Work request: Could you output the listing that follows exactly, without its images?

Source material:
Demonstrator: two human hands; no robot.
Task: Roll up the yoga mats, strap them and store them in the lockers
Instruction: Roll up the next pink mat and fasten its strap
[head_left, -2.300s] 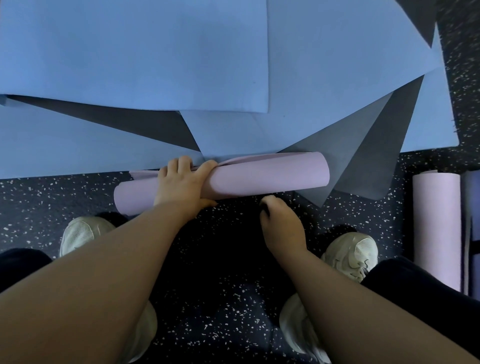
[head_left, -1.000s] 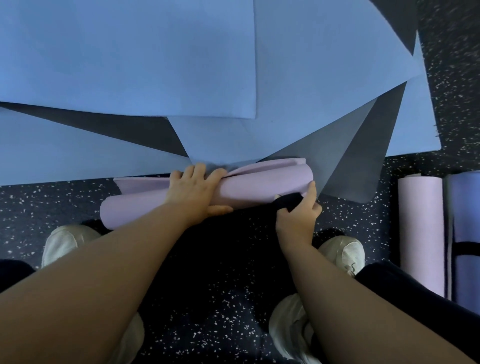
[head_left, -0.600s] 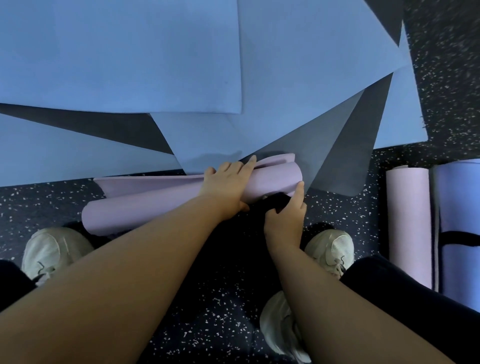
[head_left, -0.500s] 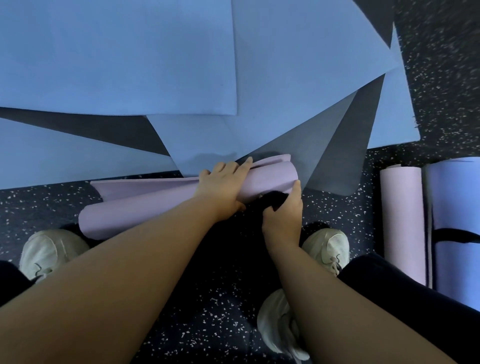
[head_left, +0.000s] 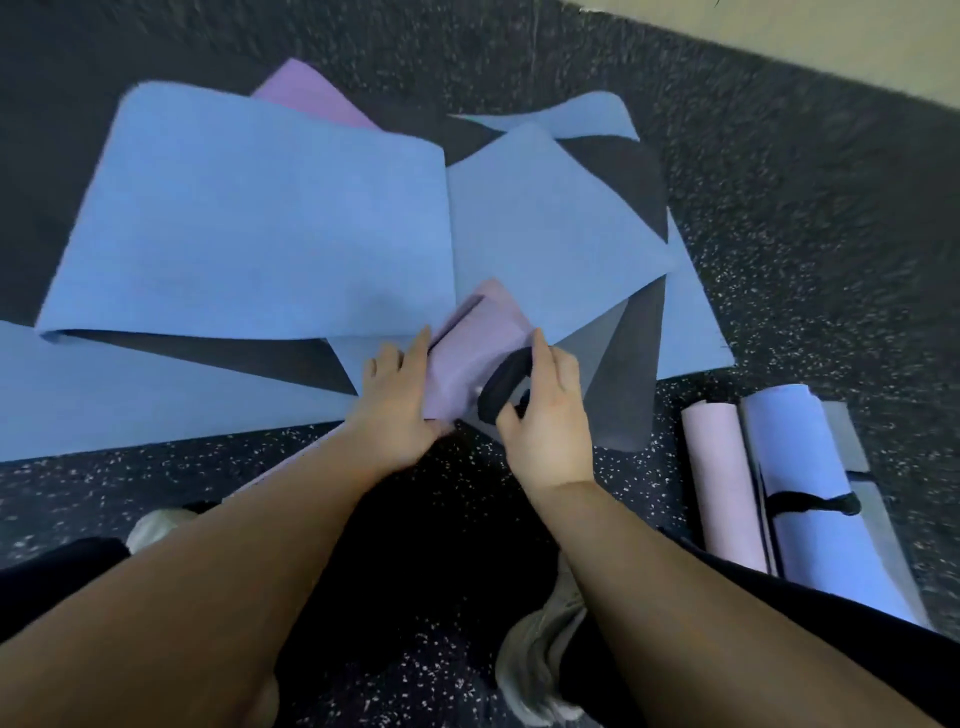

Worked solution:
Demonstrator: two human hands; no robot.
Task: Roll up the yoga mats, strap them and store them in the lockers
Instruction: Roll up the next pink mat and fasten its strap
[head_left, -2.300s] 
[head_left, -1.000s] 
[head_left, -0.600s] 
[head_left, -0.500s] 
[head_left, +0.000s] 

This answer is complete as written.